Description of the task: Below is a block of entries; repeat exactly the lines starting at the line that contains "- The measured" and ending at the line that contains "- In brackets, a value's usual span", both included.

(Stored items)
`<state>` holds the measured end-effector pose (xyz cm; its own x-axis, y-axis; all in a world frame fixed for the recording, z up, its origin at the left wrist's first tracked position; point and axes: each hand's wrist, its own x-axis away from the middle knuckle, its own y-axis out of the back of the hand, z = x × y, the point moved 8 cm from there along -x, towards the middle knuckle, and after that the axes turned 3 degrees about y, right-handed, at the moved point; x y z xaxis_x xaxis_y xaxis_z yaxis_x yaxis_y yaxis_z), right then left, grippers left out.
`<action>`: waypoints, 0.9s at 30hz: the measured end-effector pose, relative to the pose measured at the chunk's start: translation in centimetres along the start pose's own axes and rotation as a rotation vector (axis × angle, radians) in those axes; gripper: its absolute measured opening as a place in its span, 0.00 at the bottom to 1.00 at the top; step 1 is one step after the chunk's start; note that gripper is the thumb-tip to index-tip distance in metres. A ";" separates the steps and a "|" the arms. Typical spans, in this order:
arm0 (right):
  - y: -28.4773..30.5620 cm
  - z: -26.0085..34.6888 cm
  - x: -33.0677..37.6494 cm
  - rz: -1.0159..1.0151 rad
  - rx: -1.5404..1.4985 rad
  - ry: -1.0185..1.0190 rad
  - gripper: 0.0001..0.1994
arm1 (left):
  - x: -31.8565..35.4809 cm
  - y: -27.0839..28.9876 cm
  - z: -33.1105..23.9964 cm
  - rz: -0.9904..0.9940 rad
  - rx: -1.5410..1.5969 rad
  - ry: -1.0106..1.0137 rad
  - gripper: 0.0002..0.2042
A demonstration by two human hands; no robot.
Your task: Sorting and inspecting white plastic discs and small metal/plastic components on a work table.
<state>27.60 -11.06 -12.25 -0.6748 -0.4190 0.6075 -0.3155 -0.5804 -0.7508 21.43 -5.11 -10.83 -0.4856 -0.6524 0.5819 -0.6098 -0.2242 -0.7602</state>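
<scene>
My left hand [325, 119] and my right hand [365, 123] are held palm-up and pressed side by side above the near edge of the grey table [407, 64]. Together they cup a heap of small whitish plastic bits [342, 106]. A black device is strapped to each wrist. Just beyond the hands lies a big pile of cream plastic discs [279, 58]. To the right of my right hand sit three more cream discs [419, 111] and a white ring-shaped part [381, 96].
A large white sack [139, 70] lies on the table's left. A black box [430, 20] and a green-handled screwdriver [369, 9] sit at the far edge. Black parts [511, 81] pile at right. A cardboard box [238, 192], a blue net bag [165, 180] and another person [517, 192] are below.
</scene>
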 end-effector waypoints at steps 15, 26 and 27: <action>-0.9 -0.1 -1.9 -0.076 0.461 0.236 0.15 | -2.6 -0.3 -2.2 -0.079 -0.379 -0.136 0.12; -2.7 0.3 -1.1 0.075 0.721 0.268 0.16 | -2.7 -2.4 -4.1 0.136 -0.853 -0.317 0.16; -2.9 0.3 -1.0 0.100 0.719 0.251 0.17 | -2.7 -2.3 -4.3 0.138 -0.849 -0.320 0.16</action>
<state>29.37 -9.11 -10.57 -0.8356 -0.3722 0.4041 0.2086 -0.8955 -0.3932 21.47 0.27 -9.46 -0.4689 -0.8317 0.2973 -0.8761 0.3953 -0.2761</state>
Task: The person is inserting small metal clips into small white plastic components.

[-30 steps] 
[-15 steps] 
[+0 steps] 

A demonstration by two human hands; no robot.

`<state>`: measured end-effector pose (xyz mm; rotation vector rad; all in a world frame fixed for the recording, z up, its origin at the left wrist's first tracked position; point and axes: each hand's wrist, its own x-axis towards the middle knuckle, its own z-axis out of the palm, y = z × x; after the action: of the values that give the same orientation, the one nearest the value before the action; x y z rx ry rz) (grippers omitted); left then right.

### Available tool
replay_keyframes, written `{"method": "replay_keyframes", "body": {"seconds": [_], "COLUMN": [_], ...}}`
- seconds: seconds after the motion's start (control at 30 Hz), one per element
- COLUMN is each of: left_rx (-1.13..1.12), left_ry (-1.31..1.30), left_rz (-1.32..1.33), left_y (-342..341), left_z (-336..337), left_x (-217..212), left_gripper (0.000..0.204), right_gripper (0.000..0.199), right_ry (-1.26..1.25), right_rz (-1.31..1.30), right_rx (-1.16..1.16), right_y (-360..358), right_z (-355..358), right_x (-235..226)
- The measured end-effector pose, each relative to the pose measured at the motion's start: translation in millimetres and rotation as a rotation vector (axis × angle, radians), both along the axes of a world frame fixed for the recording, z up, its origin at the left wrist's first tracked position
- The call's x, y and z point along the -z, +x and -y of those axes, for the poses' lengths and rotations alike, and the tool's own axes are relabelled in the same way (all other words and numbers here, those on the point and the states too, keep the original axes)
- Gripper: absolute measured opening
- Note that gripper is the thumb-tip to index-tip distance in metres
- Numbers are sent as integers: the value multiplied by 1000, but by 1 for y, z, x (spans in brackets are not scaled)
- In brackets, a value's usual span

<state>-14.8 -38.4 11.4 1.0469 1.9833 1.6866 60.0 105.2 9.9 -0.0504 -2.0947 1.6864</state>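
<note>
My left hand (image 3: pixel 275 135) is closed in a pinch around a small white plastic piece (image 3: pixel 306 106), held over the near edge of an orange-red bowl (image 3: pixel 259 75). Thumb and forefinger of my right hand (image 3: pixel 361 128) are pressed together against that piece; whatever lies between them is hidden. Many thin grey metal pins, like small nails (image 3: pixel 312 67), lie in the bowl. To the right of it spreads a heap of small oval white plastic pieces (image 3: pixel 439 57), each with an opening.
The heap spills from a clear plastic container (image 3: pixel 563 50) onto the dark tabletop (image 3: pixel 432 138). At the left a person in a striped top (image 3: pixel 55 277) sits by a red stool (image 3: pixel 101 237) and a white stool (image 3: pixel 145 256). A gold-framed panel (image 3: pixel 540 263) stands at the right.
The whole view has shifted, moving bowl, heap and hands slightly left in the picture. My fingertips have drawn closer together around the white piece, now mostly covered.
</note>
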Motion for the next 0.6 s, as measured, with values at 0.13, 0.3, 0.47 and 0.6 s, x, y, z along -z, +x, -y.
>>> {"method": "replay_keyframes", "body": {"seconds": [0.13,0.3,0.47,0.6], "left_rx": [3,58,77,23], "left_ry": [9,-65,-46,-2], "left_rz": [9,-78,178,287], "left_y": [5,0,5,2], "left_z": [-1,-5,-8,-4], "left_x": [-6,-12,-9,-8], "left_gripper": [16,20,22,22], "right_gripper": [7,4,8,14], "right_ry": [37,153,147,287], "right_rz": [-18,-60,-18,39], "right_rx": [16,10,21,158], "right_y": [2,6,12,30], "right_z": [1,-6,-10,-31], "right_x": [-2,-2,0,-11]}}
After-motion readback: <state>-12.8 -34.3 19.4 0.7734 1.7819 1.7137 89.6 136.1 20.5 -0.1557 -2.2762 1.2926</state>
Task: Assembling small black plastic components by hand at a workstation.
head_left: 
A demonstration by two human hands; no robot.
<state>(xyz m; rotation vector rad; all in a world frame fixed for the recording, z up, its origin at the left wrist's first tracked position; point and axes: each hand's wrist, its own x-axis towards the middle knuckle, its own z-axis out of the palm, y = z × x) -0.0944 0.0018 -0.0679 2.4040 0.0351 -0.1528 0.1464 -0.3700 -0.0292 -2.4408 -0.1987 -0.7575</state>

Response to the task:
- The measured end-effector pose, each relative to the pose measured at the motion's start: translation in millimetres and rotation as a rotation vector (axis × angle, radians), both along the axes of a world frame fixed for the recording, z up, its origin at the left wrist's first tracked position
- The call's x, y and z point along the -z, +x and -y of those axes, for the poses' lengths and rotations alike, and the tool's own axes are relabelled in the same way (all other words and numbers here, those on the point and the states too, keep the original axes)
- Gripper: absolute measured opening
- Note that gripper is the thumb-tip to index-tip distance in metres
- Numbers are sent as integers: the value multiplied by 1000, but by 1 for y, z, x (spans in brackets are not scaled)
- In brackets, a value's usual span

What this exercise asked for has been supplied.